Mais estrambólico e superlotado Brasileiro da história, com o número recorde de 94 participantes, o campeonato de 1979 por pouco não deu lugar a um torneio de juvenis. A idéia/ameaça, que veio à luz 11 dias antes de a bola rolar, foi levantada por ninguém menos que Heleno Nunes, o almirante que comandava a CBD, a confederação que no ano seguinte daria lugar à CBF.
Era um período de desorganização profunda e de intensa turbulência política no futebol. Irritados com o modelo original do Brasileiro, que beneficiava cariocas e paulistas, clubes de MG, RS, BA e PE ameaçaram boicote. Os paulistas também acossavam Nunes, principalmente por intermédio de Nabi Abi Chedid, o presidente da federação do Estado.

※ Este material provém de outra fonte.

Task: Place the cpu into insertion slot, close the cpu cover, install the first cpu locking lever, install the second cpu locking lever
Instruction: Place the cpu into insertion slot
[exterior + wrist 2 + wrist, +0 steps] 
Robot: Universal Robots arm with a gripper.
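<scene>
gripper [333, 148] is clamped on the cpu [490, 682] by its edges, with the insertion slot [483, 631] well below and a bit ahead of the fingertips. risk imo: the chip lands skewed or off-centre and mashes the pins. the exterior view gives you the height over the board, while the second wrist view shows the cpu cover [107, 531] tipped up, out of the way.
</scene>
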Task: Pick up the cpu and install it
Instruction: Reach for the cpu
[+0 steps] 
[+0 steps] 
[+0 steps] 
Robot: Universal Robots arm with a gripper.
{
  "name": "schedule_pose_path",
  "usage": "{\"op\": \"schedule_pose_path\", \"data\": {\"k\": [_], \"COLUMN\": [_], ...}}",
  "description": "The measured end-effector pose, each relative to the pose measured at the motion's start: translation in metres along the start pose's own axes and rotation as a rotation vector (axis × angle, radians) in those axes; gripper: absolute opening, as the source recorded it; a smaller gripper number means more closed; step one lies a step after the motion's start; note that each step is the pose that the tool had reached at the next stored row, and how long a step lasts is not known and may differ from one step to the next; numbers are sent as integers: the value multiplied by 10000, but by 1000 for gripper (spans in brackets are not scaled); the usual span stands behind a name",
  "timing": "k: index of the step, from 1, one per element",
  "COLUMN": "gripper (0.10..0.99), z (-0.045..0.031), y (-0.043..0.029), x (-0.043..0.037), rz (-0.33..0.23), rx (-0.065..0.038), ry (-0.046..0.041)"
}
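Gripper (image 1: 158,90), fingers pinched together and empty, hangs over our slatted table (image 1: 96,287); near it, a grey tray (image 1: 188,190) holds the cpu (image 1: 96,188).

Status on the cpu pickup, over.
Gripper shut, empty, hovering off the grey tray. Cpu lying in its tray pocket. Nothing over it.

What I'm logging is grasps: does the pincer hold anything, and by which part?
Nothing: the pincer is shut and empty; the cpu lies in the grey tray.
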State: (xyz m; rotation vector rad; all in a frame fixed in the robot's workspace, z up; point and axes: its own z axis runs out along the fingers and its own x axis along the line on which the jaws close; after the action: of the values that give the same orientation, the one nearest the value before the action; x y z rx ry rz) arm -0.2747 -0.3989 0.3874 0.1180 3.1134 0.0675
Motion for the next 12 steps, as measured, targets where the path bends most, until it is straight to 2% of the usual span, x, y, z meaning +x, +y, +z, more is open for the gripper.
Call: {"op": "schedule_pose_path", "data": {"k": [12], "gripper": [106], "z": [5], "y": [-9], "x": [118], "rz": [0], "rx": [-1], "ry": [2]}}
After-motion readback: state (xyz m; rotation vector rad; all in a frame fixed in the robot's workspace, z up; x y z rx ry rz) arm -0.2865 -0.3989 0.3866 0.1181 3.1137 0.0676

Nabi, por sua vez, era atacado por seus próprios filiados, que reclamavam da maratona de jogos imposta pela desorganização do Paulista. Corinthians, São Paulo e Santos resolveram não disputar o Nacional. Foi acordado que Palmeiras e Guarani, campeão e vice em 1978, só entrariam na terceira fase.
Após semanas de indefinição, a CBD anunciou o monstro: o Brasileiro teria 14 clubes a mais que o projeto original. O inchaço reforçava o bordão do governista Nunes: "Onde a Arena vai mal, mais um time no Nacional".
Apesar dos protestos liderados por MG e RS, o regulamento favoreceu SP e RJ, cujos times só entraram na segunda fase da competição.
Mas a mãozinha não ajudou. O campeão foi o Internacional, que dera vexame no Gaúcho dias antes de começar o torneio e contratara Ênio Andrade às pressas para reparar o estrago. Deu certo. O bicampeão de 75/76 repetiu a façanha, desta vez de forma invicta.
Para Falcão, que disputou seu último Nacional pelo time -logo em seguida se transferiria para a Roma-, nem o regulamento esdrúxulo nem o inchaço, tampouco a ausência de três grandes paulistas, diminuem o feito do Inter.
"Como dizia o Minelli, o calendário é o time. Foi isso o que o Inter de 79 fez. Não perdemos para ninguém. E ainda batemos o Palmeiras de Telê, que era a melhor equipe paulista. Fazendo assim, não importa a fórmula", disse o craque do Inter na conquista.
Para além do estigma do inchaço e de ter produzido o único campeão invicto da história, o Brasileiro de 79 guarda marcas curiosas. Eram outros tempos, aqueles.
Ainda não havia propaganda nas camisas. Jogos com mais de 100 mil pessoas eram comuns. O Operário-MS, que disputou a terceira divisão do Brasileiro em 2003, jogava de igual para igual com as potências do centro-sul do país. Em 79, o time de Campo Grande foi o quinto entre 94 -fora terceiro em 1977.
"Eu era adolescente, mas me lembro bem. Não fomos campeões ou vices porque fomos faturados. Sempre tivemos dificuldades com a arbitragem", reclama o ex-presidente Róbson Martins, hoje conselheiro do clube. Conselheiro acionista, já que o Operário, que ganhou esse nome por ter sido fundado por trabalhadores da construção civil, virou uma S.A.